PDA

View Full Version : My brakes still don't work like they should


techtimdavis
Jul 10, 2016, 08:51 PM
I've got a 2008 Chrysler Town and Country Touring Edition with 3.8L V6. I changed the back brakes today, pads, rotors. I had to open the bleeder screws to turn in the caliper pistons with the tool I rented from the parts store. I bled the brakes at all 4 wheels when done, and refilled the brake master cylinder as needed. However, when I start the van I have to pump the brakes in order to stop, rather then just lightly tapping the pedal to get braking. Have I missed a step, or could there be something else wrong with my brake system to cause this weak brake pedal? Also, how do I know whether I need to change the rubber brake hose at the wheel connected to the caliper?

ma0641
Jul 10, 2016, 09:08 PM
Try bleeding the brakes again. With an ABS system in your van, you may need a scan tool.
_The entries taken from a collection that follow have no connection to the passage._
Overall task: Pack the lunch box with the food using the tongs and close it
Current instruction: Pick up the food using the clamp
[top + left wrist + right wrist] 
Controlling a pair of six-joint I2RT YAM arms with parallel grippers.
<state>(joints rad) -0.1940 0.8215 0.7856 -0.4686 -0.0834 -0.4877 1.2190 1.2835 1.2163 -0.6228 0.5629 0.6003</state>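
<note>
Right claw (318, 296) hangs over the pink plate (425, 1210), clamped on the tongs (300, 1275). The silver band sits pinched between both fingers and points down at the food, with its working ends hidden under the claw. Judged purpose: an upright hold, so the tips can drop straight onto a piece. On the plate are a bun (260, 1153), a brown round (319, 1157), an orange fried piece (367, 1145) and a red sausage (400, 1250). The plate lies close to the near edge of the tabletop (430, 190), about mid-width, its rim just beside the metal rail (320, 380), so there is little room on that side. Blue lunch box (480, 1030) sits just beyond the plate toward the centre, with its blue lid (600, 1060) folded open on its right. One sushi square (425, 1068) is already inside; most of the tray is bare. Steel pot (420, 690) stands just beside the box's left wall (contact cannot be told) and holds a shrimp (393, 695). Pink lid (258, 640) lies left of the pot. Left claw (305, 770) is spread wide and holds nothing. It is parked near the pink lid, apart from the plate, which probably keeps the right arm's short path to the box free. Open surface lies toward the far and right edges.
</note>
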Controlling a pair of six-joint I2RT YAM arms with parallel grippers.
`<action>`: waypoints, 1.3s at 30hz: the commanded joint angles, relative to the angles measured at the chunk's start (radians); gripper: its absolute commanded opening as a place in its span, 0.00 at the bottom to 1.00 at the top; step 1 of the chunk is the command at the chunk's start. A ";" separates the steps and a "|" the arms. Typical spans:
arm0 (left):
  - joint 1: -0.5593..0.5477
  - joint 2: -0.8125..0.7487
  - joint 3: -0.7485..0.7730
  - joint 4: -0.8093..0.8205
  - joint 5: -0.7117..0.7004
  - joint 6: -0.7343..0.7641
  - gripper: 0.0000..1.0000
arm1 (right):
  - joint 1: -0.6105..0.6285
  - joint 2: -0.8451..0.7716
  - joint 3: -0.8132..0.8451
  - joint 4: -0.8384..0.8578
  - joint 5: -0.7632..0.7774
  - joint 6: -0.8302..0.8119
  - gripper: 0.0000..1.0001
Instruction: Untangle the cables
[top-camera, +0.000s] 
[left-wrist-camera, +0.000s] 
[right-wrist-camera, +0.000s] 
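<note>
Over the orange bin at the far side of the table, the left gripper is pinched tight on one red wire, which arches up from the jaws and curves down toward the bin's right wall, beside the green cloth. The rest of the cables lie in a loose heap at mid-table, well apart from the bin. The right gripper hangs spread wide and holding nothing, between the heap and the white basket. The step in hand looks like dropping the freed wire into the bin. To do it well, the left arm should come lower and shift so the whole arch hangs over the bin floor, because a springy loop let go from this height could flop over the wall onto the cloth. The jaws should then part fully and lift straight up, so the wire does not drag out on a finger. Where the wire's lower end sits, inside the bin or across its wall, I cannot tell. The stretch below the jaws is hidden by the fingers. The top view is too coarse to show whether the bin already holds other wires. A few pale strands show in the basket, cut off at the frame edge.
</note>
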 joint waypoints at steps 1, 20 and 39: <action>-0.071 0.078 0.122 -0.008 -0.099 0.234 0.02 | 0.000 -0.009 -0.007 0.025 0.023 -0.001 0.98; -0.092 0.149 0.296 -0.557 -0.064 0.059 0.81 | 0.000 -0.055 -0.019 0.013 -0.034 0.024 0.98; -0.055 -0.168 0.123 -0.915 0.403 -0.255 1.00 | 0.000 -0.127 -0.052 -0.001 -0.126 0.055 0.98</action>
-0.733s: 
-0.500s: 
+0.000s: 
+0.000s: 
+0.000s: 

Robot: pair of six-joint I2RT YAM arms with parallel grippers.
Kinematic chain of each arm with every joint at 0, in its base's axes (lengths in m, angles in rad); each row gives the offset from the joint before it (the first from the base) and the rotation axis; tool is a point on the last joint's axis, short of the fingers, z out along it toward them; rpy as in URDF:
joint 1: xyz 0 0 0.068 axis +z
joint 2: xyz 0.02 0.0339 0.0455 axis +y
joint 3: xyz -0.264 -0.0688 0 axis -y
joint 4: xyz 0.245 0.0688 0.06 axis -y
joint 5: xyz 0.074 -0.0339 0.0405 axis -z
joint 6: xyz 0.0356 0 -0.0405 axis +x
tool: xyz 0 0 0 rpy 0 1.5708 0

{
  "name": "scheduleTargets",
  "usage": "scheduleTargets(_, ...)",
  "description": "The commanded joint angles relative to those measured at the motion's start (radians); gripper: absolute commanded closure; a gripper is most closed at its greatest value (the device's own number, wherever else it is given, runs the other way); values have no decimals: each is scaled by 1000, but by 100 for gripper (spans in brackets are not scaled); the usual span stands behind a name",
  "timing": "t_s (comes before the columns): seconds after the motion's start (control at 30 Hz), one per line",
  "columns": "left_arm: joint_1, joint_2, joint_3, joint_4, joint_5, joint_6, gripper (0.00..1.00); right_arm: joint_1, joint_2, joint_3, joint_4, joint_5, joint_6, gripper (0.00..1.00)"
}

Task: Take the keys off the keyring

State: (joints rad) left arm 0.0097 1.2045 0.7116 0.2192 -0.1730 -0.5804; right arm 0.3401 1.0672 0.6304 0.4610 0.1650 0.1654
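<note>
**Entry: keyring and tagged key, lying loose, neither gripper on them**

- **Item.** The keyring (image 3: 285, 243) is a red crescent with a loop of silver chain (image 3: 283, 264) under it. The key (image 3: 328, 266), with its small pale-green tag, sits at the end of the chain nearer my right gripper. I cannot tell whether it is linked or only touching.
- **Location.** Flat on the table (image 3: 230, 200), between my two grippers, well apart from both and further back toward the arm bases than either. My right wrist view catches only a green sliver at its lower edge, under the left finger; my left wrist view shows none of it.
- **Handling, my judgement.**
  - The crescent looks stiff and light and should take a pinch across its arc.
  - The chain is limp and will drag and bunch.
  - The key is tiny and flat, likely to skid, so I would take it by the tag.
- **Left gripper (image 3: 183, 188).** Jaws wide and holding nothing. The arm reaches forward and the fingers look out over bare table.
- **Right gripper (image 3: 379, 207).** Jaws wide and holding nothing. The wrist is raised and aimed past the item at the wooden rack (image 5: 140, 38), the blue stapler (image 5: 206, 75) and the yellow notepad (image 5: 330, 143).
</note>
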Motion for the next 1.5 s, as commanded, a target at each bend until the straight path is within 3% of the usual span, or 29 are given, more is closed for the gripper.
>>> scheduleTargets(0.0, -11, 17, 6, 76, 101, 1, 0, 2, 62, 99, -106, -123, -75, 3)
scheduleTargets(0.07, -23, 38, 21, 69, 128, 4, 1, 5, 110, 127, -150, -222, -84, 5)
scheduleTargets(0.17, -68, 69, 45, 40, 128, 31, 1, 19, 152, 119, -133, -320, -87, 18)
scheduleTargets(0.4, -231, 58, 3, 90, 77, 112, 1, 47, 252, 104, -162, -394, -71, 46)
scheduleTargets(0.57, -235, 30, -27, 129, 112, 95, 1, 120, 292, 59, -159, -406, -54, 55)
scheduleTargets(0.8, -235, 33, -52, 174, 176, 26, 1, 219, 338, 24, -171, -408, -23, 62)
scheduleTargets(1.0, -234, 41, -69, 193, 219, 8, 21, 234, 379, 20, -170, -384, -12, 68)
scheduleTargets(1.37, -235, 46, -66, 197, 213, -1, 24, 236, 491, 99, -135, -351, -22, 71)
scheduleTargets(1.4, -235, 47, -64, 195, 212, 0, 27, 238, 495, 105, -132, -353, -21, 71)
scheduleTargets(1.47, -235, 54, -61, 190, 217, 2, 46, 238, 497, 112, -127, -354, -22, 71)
Google " bleeding brakes on a _______".Discusses ABS bleeding.

TxGreaseMonkey
Jul 11, 2016, 07:28 AM
Sounds like you have air in the system. Using a one-man brake bleeder tool, such as a Cal-Van 247, you should easily be able to regain a firm pedal.

I doubt that you need to replace the brake hose, unless you damaged it, because your vehicle is not that old.

techtimdavis
Jul 14, 2016, 05:55 PM
I wound up replacing the brake hose on the drivers side rear because it was leaking fluid which I didn't see at first glance. I then bled the brakes again. I get a real firm pedal if the engine is off, but once I start the vehicle it goes back to mush, but the brakes are stopping the vehicle but not as reactively as I'd like. Is there a way to tell for sure if the power brake booster is failing?


Sounds like you have air in the system. Using a one-man brake bleeder tool, such as a Cal-Van 247, you should easily be able to regain a firm pedal.

I doubt that you need to replace the brake hose, unless you damaged it, because your vehicle is not that old.

TxGreaseMonkey
Jul 15, 2016, 08:51 AM
Always support the caliper after removal, to prevent damaging the brake hose. I use a piece of copper tubing, shaped like a letter "S." You can also use a bungee cord.

Did you tighten the new brake hose with flare or line wrenches? They prevent nut distortion and help ensure a leak-free connection. Did you bleed the brakes in this sequence: RR, LF, LR, and RF? If you weren't experiencing booster problems before, I doubt that that's the problem.

techtimdavis
Jul 15, 2016, 12:36 PM
I purchased front pads today, also a vacuum pump bleeder kit, so I hope to get this resolved soon I hope.


Always support the caliper after removal, to prevent damaging the brake hose. I use a piece of copper tubing, shaped like a letter "S." You can also use a bungee cord.

Did you tighten the new brake hose with flare or line wrenches? They prevent nut distortion and help ensure a leak-free connection. Did you bleed the brakes in this sequence: RR, LF, LR, and RF? If you weren't experiencing booster problems before, I doubt that that's the problem.

TxGreaseMonkey
Jul 16, 2016, 07:13 AM
Make sure you remove and clean the caliper pins and caliper bracket slides; then, lubricate the caliper pins, caliper bracket slides, and brake pad backing plate friction (slide) points with silicone grease. It's best to use premium ceramic pads; e.g., Wagner ThermoQuiet, which come with a lifetime warranty. Ensure that you remove the cap to the master cylinder reservoir, before pressing the piston into the caliper.